* _Required work_
Could you write out, exactly as they stand, only the lines in the listing below from the line with "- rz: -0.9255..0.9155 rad" to the line with "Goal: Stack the", both ends included, without the pictures?

* _Given material_
--------
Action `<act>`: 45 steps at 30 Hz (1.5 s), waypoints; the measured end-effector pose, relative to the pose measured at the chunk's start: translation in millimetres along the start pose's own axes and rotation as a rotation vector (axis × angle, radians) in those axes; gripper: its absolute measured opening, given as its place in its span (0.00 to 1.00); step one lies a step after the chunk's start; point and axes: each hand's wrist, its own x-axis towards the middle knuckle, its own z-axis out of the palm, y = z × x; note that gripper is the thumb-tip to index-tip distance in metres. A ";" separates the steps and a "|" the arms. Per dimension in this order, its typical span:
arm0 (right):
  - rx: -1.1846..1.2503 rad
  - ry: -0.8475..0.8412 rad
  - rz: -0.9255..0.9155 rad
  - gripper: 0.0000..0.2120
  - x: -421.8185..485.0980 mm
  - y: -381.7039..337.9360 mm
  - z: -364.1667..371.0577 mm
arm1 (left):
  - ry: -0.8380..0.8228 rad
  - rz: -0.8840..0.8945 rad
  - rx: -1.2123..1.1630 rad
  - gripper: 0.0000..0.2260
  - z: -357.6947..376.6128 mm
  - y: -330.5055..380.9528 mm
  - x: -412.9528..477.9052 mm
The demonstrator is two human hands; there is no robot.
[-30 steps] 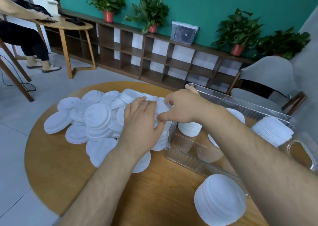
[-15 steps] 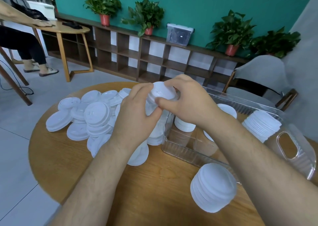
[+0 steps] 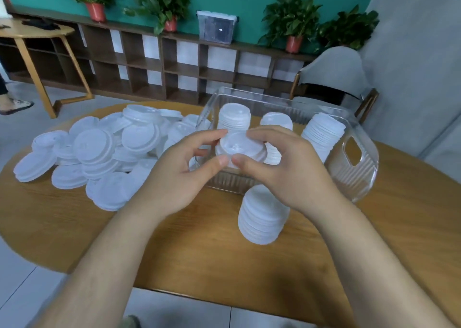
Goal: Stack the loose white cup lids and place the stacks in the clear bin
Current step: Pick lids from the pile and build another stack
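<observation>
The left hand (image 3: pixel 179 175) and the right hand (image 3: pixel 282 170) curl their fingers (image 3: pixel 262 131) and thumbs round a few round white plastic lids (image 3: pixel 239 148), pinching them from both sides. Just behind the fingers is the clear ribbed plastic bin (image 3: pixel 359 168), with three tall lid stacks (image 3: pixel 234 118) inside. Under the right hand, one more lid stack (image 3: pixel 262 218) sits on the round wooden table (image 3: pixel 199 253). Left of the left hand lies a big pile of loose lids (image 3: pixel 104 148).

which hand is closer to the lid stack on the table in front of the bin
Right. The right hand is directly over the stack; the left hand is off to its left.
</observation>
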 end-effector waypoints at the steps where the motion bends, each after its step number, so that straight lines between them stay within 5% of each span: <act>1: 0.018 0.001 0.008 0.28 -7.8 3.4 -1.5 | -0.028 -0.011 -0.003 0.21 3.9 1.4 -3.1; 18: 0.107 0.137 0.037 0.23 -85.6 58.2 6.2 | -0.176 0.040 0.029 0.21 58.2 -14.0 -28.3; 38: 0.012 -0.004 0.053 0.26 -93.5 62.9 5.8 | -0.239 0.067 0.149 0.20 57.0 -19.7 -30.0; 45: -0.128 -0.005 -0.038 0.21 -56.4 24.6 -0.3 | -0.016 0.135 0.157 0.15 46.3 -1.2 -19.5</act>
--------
* _Exercise response_
  - rz: -0.9255..0.9155 rad
  - gripper: 0.0000..0.2120
  - x: -421.8185..485.0980 mm
  - y: -381.7039..337.9360 mm
  - z: -364.1667..371.0577 mm
arm1 (left):
  - ry: -0.8380..0.8228 rad
  - rz: -0.8840..0.8945 rad
  - rx: -1.2123..1.1630 rad
  - gripper: 0.0000..0.2260
  - z: -357.6947..376.6128 mm
  - y: -330.5055..380.9528 mm
  - x: -412.9528..477.9052 mm
The demonstrator is two human hands; there is no robot.
[-30 steps] 
[-15 steps] 
[+0 steps] 
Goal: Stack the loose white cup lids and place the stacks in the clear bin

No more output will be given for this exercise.